My old craigslist anti-personals personals ad


Originally penned around 2007 and revised over a year later, following a particularly painful breakup (actually alluded to in the facetiously hypothetical “adult entertainer” scenario), the genesis of this piece was both an urge for therapeutic self-exploration and a frustration with the hackneyed banalities of the online dating realm—a realm with which I was by then quite familiar.  I had no intention of ever sharing this with anyone, let alone everyone.  I was just stretching my creative legs a bit while exorcising a few demons stirred up by the recent collapse of a major relationship.  But since my lifelong Daimon tends to urge me into ever greater arenas, it wasn’t long before I resurrected the piece for its first trial run on my local craigslist.  I was pleasantly surprised at both the scale and caliber of the reception.  I corresponded via email with a few women, and actually met and briefly (chastely) dated one of them.  About a year later I gave the ad another spin, with similar results (minus the dating).

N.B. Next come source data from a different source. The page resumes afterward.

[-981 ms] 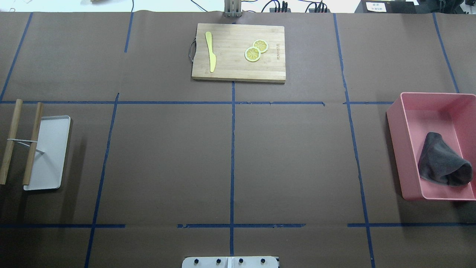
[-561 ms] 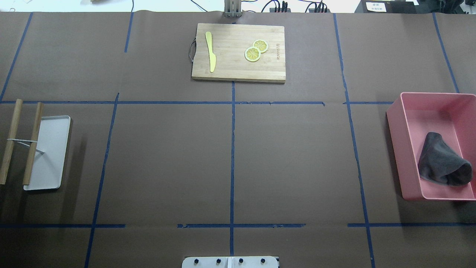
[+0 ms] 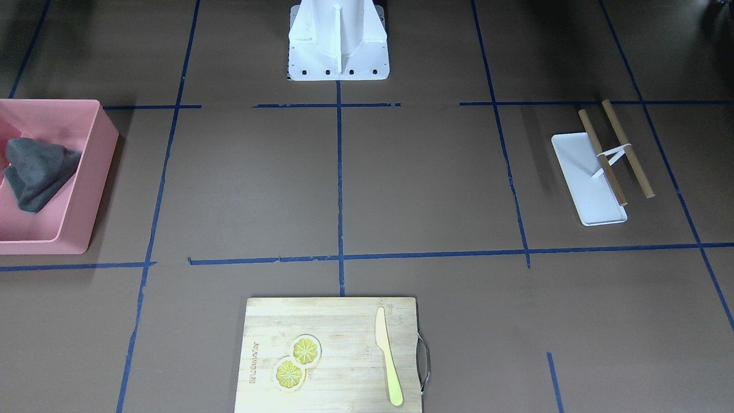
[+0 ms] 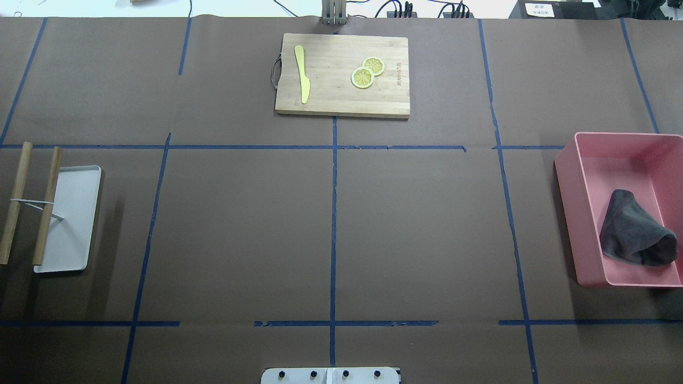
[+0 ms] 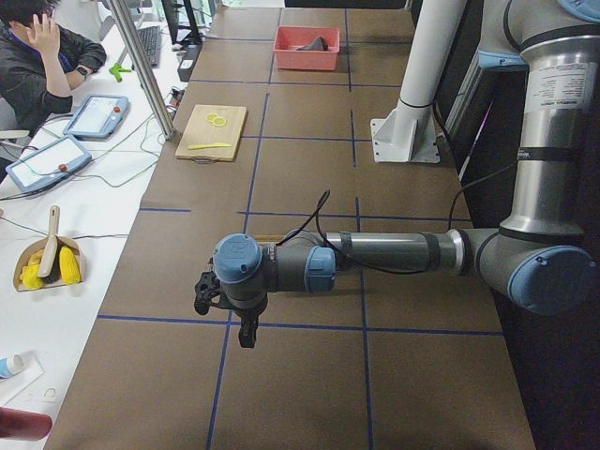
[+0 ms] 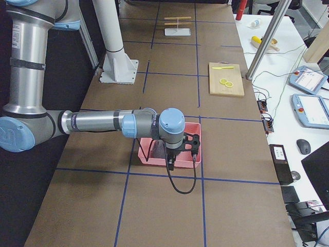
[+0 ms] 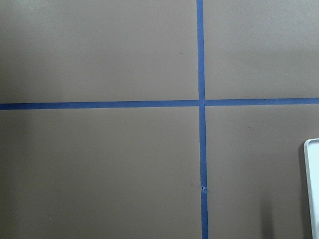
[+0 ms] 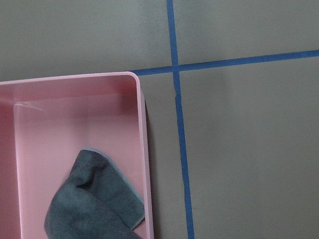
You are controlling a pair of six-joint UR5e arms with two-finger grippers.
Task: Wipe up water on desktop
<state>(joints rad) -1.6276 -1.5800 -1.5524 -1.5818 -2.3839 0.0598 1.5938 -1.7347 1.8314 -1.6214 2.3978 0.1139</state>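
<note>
The desktop is a wide brown top with a grid of blue tape lines; I see no water on it in any view. A grey cloth lies crumpled in a pink bin at the right edge, and also shows in the right wrist view. My right gripper hangs above the bin's near edge and shows only in the exterior right view, so I cannot tell its state. My left gripper hovers over bare desktop, shows only in the exterior left view, and I cannot tell its state.
A bamboo cutting board with a yellow knife and two lemon slices sits at the far middle. A white tray with two wooden rods sits at the left edge. The robot base stands at the near middle.
</note>
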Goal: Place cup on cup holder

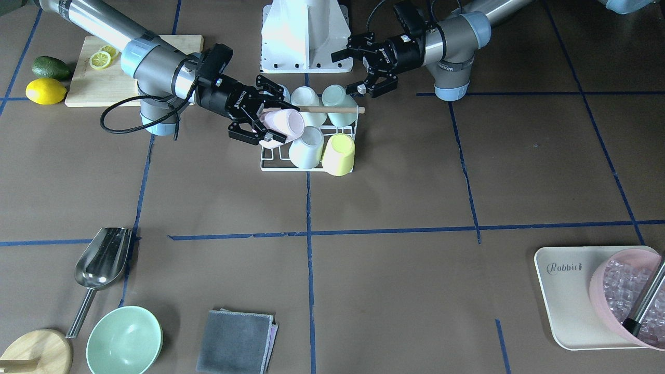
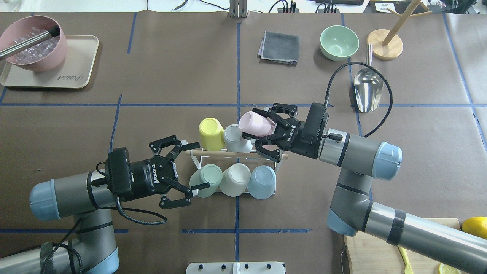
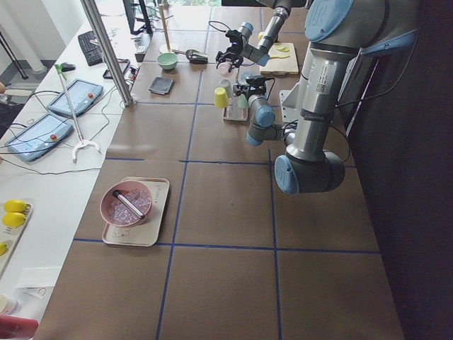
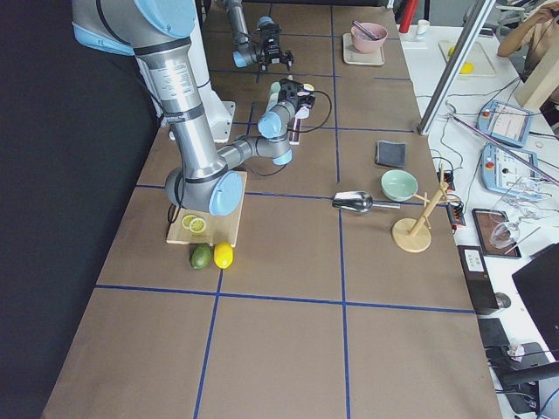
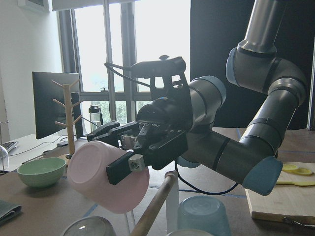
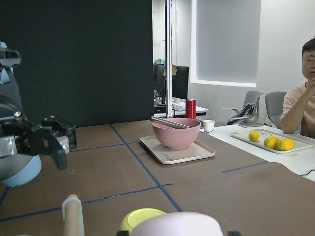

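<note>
Mid-bench, toward the robot-side edge: our right gripper (image 2: 255,127) pinches the pale pink plastic cup (image 2: 249,120), tilted, above the small white wire cup holder with a wooden rod (image 2: 224,153). We'd tip it fully mouth-down, centre it over the free spot beside the upturned white cup (image 2: 236,139), lower straight clear of the rod, then release. Left gripper (image 2: 201,165): jaws spread, empty, just beside the holder's other end.

Daylight is coming in through tall windows (image 5: 120,49), and a black wall panel (image 6: 74,59) is standing along one long edge of the table. Brown covering is lying flat over the table (image 1: 389,291), with blue tape lines (image 1: 309,234) crossing it in a grid. A white side bench (image 3: 42,180) is running alongside, and grey office chairs (image 6: 275,101) are sitting against a pale wall (image 6: 290,29).
</note>
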Robot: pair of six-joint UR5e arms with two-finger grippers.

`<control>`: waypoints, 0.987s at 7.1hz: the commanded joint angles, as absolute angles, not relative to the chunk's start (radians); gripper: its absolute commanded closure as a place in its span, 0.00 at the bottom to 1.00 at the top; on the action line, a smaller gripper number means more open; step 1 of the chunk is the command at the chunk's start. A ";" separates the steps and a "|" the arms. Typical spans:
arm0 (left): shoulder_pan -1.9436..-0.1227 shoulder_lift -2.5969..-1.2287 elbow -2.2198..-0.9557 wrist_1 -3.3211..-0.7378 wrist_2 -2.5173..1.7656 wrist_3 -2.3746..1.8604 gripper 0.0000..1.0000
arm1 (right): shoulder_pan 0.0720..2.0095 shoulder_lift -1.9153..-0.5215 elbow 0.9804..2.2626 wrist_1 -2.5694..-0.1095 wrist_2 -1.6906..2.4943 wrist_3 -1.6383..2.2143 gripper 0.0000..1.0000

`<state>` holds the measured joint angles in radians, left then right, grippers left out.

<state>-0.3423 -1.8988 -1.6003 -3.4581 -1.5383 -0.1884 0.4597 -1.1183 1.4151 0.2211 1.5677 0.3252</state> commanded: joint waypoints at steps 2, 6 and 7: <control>-0.441 -1.885 -1.713 -3.368 -1.483 -0.198 0.00 | 0.439 -1.121 1.394 0.291 1.566 0.331 0.62; -0.610 -1.855 -1.871 -3.040 -1.439 -0.342 0.00 | 0.455 -1.140 1.397 0.296 1.580 0.337 0.00; -0.632 -1.808 -1.920 -2.931 -1.439 -0.350 0.00 | 0.484 -1.137 1.397 0.293 1.586 0.339 0.00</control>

I call the piece an anti-personals personals ad because, whereas the normal strategy in personals ads is to sell yourself by painting the most implausibly idealized and rosy picture of who you are, in this instance I deliberately went over the top in emphasizing my shortcomings and darkness — but in a jocular way. 



Aimless, joyless, complex loser seeks soulmate

(Stated “Location” in the original craigslist ad: “the outskirts of purgatory”)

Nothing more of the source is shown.